◆ The problem ◆
Type the listing below out again exactly. No images.

[Start of section]

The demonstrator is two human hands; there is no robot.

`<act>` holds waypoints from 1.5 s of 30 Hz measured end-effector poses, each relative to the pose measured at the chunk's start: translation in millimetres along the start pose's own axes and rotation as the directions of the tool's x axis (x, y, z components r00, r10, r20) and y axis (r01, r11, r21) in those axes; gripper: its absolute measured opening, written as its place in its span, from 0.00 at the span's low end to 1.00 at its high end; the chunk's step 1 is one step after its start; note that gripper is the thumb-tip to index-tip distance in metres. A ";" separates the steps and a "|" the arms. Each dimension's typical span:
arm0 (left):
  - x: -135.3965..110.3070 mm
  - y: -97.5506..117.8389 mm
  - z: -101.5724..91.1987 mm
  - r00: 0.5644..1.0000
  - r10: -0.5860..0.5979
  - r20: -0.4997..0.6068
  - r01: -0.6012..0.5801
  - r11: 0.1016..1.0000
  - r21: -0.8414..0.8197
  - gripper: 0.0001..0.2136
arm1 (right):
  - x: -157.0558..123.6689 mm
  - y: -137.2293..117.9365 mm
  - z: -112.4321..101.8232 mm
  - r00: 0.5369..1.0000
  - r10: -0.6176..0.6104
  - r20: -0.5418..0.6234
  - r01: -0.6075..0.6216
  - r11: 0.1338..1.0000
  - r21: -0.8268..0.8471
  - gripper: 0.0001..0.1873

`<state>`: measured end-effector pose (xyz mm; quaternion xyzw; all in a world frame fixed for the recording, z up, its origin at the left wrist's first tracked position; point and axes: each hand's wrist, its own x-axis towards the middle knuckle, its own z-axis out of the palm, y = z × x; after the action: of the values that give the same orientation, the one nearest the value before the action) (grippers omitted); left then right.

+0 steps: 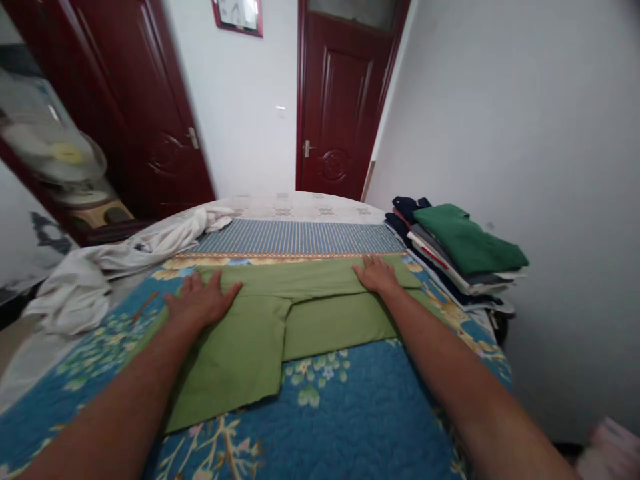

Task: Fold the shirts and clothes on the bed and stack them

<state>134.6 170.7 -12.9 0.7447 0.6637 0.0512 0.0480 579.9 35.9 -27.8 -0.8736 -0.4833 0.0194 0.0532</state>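
A plain light-green garment [240, 353] lies spread across the quilt, partly folded; whether it is a shirt or trousers I cannot tell. Its far side forms a long strip folded over, and its left part reaches nearer to me than its right. My left hand [203, 300] rests flat on the far left of the cloth with fingers spread. On the folded strip at the far right, my right hand [376, 273] also lies flat, fingers apart. Neither hand grips anything.
Under the garment is a blue flowered quilt [360, 407] on a bed. A stack of folded clothes [465, 247], green on top, stands at the right by the wall. Crumpled white cloth [145, 247] lies at the left, with a fan [65, 153] beyond. Two dark red doors [345, 93] are behind.
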 end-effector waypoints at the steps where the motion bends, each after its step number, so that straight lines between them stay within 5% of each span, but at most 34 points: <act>1: 2.5 -1.0 0.9 1.000 0.004 0.003 -0.004 1.000 -0.001 0.49 | 1.8 6.3 -1.4 1.000 0.011 -0.005 -0.011 1.000 0.003 0.42; 15: 5.9 -6.7 4.7 0.999 0.028 -0.031 -0.027 0.999 0.022 0.47 | 22.9 87.7 -9.9 0.983 0.151 -0.104 -0.149 0.988 0.026 0.37; 18: -2.0 -2.0 -3.3 0.980 0.124 -0.156 -0.112 0.990 0.082 0.43 | 13.6 85.2 -16.7 0.964 0.175 -0.202 -0.170 0.984 0.043 0.33; 21: -12.2 10.7 -8.0 0.897 0.347 -0.273 -0.326 0.938 0.118 0.38 | 1.5 71.3 -25.3 0.934 0.154 -0.321 -0.148 0.988 0.043 0.30; 25: -24.6 33.9 4.2 0.823 0.542 -0.171 -0.528 0.840 0.122 0.38 | -17.3 25.4 -27.6 0.928 -0.031 -0.372 0.043 0.999 0.025 0.31; 29: -28.9 43.3 19.8 0.848 0.528 -0.049 -0.523 0.847 0.094 0.41 | -44.2 -36.8 -10.6 0.932 -0.269 -0.243 0.285 0.958 0.036 0.36; 33: -26.7 41.3 21.0 0.862 0.507 -0.016 -0.504 0.860 0.084 0.42 | -63.8 -68.8 4.2 0.937 -0.343 -0.067 0.347 0.935 0.076 0.39; 38: -17.0 35.7 17.3 0.903 0.429 -0.002 -0.428 0.900 0.079 0.39 | -64.1 -51.3 2.0 0.973 -0.230 -0.030 0.232 0.971 0.059 0.43; 45: 3.6 7.7 12.0 0.966 0.259 -0.006 -0.258 0.964 0.057 0.41 | -65.5 12.4 4.9 0.995 0.042 -0.090 -0.044 0.999 -0.019 0.41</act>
<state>144.2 173.4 -23.7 0.8256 0.5624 0.0436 0.0157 555.1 -25.7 -35.1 -0.8843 -0.4617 -0.0236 0.0654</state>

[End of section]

◆ Answer space ◆
The demonstrator is two human hands; there is no robot.

`<act>` holds waypoints from 1.5 s of 30 Hz measured end-effector poses, each relative to the pose measured at the chunk's start: translation in millimetres along the start pose's own axes and rotation as the directions of the tool's x axis (x, y, z components r00, r10, r20) and y axis (r01, r11, r21) in those axes; gripper: its absolute measured opening, written as its place in its span, from 0.00 at the span's low end to 1.00 at its high end; the chunk's step 1 is one step after its start; note that gripper is the thumb-tip to index-tip distance in metres. A ";" separates the steps and a "|" the arms. Each dimension's typical span:
arm0 (left):
  - x: -135.3965..110.3070 mm
  - y: -97.5506..117.8389 mm
  - z: -101.5724..91.1987 mm
  - r00: 0.5644..1.0000
  - r10: -0.5860..0.5979
  - r20: -0.4997..0.6068
  - r01: -0.6012..0.5801
  - r11: 0.1016..1.0000
  - r21: -0.8414..0.8197
  - gripper: 0.0001..0.2136
arm1 (right):
  - x: -157.0558..123.6689 mm
  - y: -137.2293..117.9365 mm
  - z: -112.4321..101.8232 mm
  - r00: 0.5369..1.0000
  - r10: -0.6176..0.6104
  - r20: -0.5418..0.6234
  - r01: -0.6075..0.6216
  - r11: 0.1338..1.0000
  - r21: -0.8268..0.8471
  - gripper: 0.0001..0.1873

`<state>`: measured end-effector pose (xyz mm; quaternion xyzw; all in a world frame fixed for the recording, z up, its origin at the left wrist's first tracked position; point and axes: each hand's wrist, its own x-axis towards the middle knuckle, its own z-axis out of the palm, y = z × x; after the action: of the values that give the same orientation, the one nearest the value before the action) (grippers omitted); left then right.

+0 steps: 

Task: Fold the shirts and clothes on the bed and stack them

<state>134.6 170.7 -12.9 0.7447 0.6637 0.0512 0.0480 579.9 35.9 -27.8 -0.8736 -0.4833 0.0194 0.0532</state>
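A plain light-green garment [240, 353] lies spread across the quilt, partly folded; whether it is a shirt or trousers I cannot tell. Its far side forms a long strip folded over, and its left part reaches nearer to me than its right. My left hand [203, 300] rests flat on the far left of the cloth with fingers spread. On the folded strip at the far right, my right hand [376, 273] also lies flat, fingers apart. Neither hand grips anything.
Under the garment is a blue flowered quilt [360, 407] on a bed. A stack of folded clothes [465, 247], green on top, stands at the right by the wall. Crumpled white cloth [145, 247] lies at the left, with a fan [65, 153] beyond. Two dark red doors [345, 93] are behind.
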 end-effector waypoints at the steps where the motion bends, each after its step number, so that straight lines between them stay within 5% of each span, but at most 34 points: <act>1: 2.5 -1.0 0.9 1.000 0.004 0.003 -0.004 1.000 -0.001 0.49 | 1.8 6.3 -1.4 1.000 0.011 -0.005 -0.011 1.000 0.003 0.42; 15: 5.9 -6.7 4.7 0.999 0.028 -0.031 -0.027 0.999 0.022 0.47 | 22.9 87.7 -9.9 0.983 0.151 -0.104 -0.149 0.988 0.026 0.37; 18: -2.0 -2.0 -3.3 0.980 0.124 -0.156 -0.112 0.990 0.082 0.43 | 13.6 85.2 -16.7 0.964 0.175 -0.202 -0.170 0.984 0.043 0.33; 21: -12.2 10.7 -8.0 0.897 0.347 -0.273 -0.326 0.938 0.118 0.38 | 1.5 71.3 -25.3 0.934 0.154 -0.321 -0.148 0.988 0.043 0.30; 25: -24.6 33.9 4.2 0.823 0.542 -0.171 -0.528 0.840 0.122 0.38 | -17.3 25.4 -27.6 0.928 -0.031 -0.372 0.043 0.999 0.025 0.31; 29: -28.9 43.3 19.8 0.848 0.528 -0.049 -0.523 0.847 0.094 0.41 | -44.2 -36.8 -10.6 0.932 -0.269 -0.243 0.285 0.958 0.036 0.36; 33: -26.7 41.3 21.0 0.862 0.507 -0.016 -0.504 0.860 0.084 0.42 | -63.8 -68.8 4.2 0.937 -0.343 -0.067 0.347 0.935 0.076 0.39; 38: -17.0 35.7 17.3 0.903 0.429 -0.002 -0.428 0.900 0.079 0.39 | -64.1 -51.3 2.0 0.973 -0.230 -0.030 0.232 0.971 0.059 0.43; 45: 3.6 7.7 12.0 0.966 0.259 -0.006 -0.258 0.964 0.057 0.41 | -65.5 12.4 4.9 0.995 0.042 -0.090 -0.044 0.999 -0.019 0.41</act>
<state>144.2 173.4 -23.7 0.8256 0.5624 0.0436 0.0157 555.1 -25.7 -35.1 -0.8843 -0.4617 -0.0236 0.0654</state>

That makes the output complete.